The story behind the record adds to its pull. Released in Canada in 1970, it barely made a ripple at the time, pressed in small numbers and long out of reach for most listeners. Decades later, as Glenn-Copeland’s work was rediscovered, collectors started chasing original copies that fetched eye watering prices, and reputable reissues finally brought it back to turntables. The 2010s reappraisal that led to the compilation Transmissions in 2020 and a flurry of press also reframed the debut, not as a curio, but as the foundation of an artist who had been quietly brilliant all along. If you came in through Keyboard Fantasies or the recent album The Ones Ahead, this earlier chapter completes the picture.
Listening now, the record feels current in the best way. There is a steadiness to the writing that sidesteps trends. Lyrics draw on nature, love, and perseverance without leaning on platitudes, and the melodies stick. The band’s touch is feather light, so each chord change lands with a little lift. It is the sort of Sunday morning record that somehow also suits late night reflection, a rarity that finds its place no matter what the room is doing. I first heard it in a Melbourne record store while a summer storm rolled in outside, and it felt like the weather was syncing to the music.

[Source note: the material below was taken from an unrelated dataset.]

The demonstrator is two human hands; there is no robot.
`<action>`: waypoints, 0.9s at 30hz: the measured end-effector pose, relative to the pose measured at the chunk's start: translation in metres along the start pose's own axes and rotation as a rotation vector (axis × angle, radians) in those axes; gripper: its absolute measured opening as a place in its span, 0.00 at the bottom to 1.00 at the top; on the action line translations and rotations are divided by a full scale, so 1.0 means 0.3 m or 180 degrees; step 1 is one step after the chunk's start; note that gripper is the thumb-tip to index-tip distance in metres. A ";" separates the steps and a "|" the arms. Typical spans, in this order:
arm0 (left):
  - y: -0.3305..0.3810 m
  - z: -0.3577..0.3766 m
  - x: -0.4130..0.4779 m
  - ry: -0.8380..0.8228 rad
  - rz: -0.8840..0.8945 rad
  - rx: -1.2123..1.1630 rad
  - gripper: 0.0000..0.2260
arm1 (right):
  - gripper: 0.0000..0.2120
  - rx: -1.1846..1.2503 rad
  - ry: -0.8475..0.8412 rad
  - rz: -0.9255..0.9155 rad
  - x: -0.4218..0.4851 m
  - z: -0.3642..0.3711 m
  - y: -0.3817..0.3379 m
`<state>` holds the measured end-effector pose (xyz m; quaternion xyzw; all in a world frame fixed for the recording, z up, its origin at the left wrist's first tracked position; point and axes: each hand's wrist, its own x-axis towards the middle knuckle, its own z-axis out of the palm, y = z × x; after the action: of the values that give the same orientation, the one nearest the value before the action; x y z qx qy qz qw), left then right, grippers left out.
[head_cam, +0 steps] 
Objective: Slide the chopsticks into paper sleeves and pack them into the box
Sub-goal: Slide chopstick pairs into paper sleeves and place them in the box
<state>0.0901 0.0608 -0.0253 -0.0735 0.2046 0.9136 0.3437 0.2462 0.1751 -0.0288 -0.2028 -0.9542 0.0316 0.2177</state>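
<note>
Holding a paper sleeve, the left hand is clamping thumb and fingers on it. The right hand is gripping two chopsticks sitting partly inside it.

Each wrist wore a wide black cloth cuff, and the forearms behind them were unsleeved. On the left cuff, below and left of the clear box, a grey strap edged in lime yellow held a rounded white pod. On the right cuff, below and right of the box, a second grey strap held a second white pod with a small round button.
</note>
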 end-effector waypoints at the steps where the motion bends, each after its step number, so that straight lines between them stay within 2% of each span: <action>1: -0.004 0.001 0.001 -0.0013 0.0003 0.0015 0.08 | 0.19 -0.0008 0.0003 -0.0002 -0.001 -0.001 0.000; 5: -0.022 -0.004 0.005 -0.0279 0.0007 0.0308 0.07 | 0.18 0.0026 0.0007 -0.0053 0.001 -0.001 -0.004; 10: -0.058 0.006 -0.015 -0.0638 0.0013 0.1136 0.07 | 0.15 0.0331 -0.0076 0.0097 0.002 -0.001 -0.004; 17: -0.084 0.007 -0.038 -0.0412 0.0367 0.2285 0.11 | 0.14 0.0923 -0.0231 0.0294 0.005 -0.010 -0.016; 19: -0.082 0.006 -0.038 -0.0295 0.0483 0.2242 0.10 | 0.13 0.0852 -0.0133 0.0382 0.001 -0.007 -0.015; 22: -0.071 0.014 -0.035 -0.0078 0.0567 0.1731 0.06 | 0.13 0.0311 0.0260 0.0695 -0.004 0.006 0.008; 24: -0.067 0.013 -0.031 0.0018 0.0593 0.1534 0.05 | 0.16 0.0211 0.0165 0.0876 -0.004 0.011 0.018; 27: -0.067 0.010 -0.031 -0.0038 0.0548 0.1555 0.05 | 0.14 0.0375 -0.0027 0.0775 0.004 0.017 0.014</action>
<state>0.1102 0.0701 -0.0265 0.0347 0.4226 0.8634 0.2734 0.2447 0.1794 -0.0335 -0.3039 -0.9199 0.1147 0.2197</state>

For those hunting Beverly Glenn-Copeland vinyl, this self-titled album is the one that seasoned diggers rave about in hushed tones. If you are looking to buy Beverly Glenn-Copeland records online, aim for the official reissue of the Beverly Glenn-Copeland vinyl rather than a sketchy bootleg. It sits nicely alongside Keyboard Fantasies if you are building a small run of Beverly Glenn-Copeland albums on vinyl, and it is exactly the kind of find that turns up in well curated shops that care about deep catalogue. In the world of vinyl records Australia has some great sources, so keep an eye on your trusted Melbourne record store if you prefer browsing in person.
Fifty plus years on, the album’s quiet confidence feels radical. Glenn-Copeland, a pioneering Black trans artist, made music that chose tenderness over spectacle, and time has vindicated that choice. The debut is not a museum piece. It is a living, breathing companion that rewards close listening and long ownership. File it under records you keep within arm’s reach, for when you need a reminder that songs can still feel like shelter.